### Settings and Libraries

In [1]:
import spacy
nlp = spacy.load("en_core_web_sm")

from collections import Counter
from sklearn.cluster import KMeans

import numpy as np 
from numpy.linalg import norm

from typing import Dict, List, NamedTuple, Optional, Tuple, Union
import numpy as np
from copy import deepcopy

import gensim.downloader as api
#model = api.load("glove-wiki-gigaword-300")

### All functions

In [2]:
UsedRoles = {'roles_considered': ['ARGO', 'B-V', 'B-ARGM-NEG', 'B-ARGM-MOD', 'ARG1', 'ARG2'],
             'roles_with_embeddings': ['ARGO', 'ARG1', 'ARG2'],
             'roles_with_entities': ['ARGO', 'ARG1', 'ARG2']}

In [23]:
import sys
sys.path.append('../code')


# Utils
#..................................................................................................................
#..................................................................................................................


def split_into_sentences(
    docs: List[str]
) -> List[str]:
    
    """
    
    A function that splits a list of documents into sentences (using the SpaCy sentence splitter).
    
    Args:
        docs: list of docs
        
    Returns:
        List of sentences
        
    """
    
    sentences = []
    doc_indices = []
    
    for index, doc in enumerate(docs):
        for sent in nlp(doc).sents:
            sent = str(sent)
            sentences = sentences + [sent]
            doc_indices = doc_indices + [index]
    
    return doc_indices, sentences


from utils import preprocess


# Semantic Role Labeling
#..................................................................................................................
#..................................................................................................................
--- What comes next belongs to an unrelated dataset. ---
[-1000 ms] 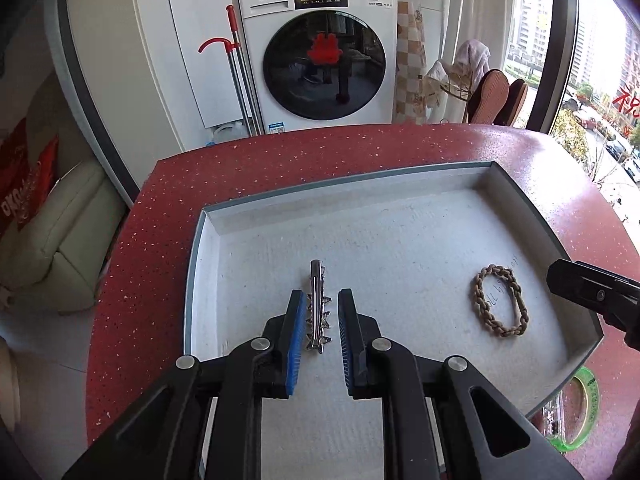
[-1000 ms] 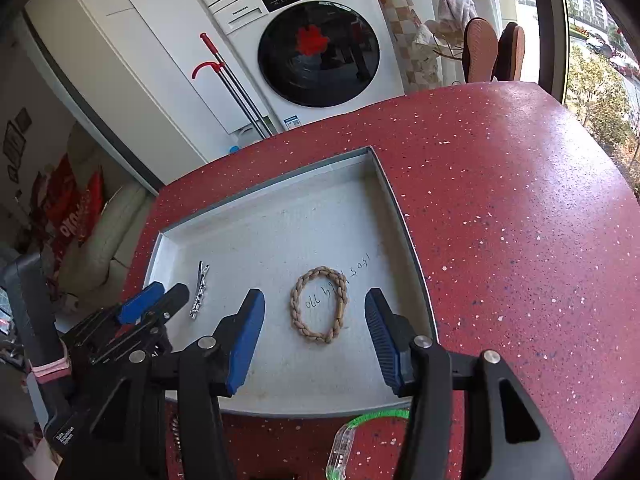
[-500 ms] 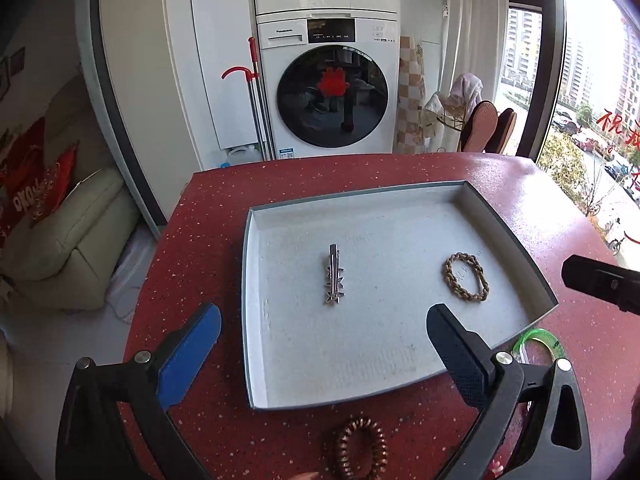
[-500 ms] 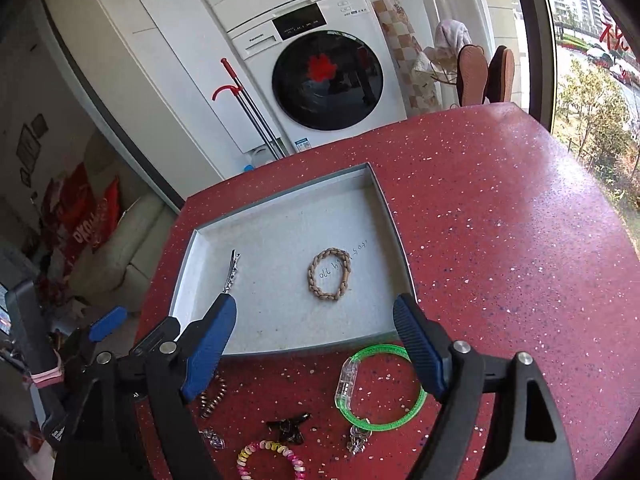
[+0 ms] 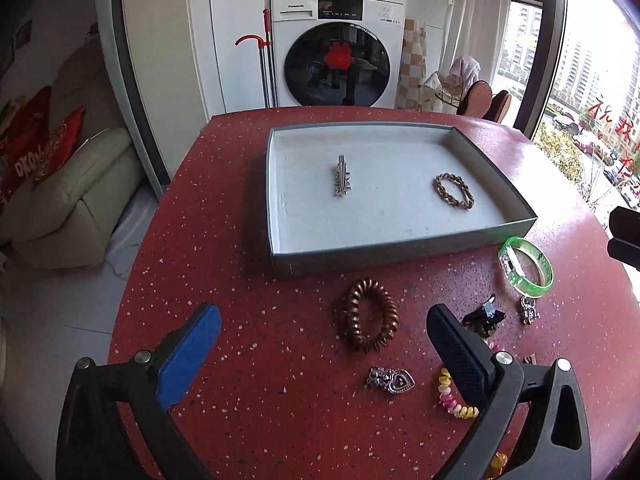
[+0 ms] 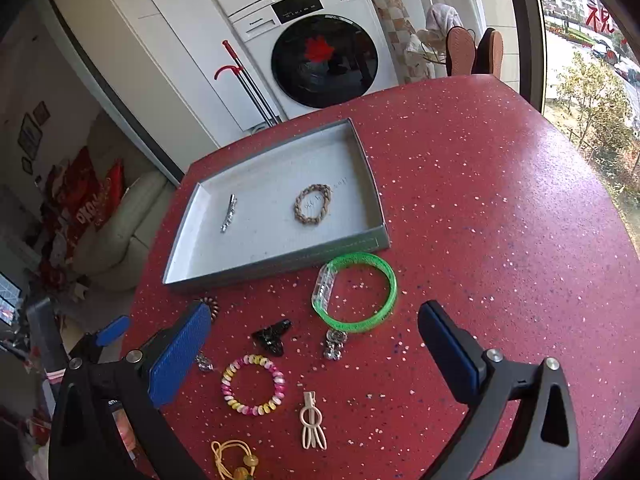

# link to choose the SRL model 
# https://storage.googleapis.com/allennlp-public-models/YOUR-PREFERRED-MODEL

# Would be nice to track the semantic role labeling's progress (given how long it takes) +
# code needs to be refactored (remove modals = True)

# Require of the user a model path and the text data, that's all.

from semantic_role_labeling import SRL, extract_roles, extract_role_per_sentence, postprocess_roles


# Named Entity Recognition
#..................................................................................................................
#..................................................................................................................


def mine_entities(
    sentences: List[str],
    ent_labels: Optional[List[str]] = ['PERSON', 'NORP', 'ORG', 'GPE', 'EVENT']
) -> List[Tuple[str, int]]:
    
    """
    
    A function that goes through sentences and counts named entities found in the corpus.
    
    Args:
        sentences: list of sentences
        ent_labels: list of entity labels to be considered (see SPaCy documentation)
        
    Returns:
        List of tuples with the named entity and its associated frequency on the corpus
    
    """

    entities_all = []

    for sentence in sentences:
        sentence = nlp(sentence)
        for ent in sentence.ents:
            if ent.label_ in ent_labels:
                entity = [ent.text]
                entities_all = entity + entities_all

    entities_all = preprocess(entities_all) 

    entity_counts = Counter(entities_all)
    entities_sorted = sorted(entity_counts.items(), key=lambda x: x[1], reverse=True)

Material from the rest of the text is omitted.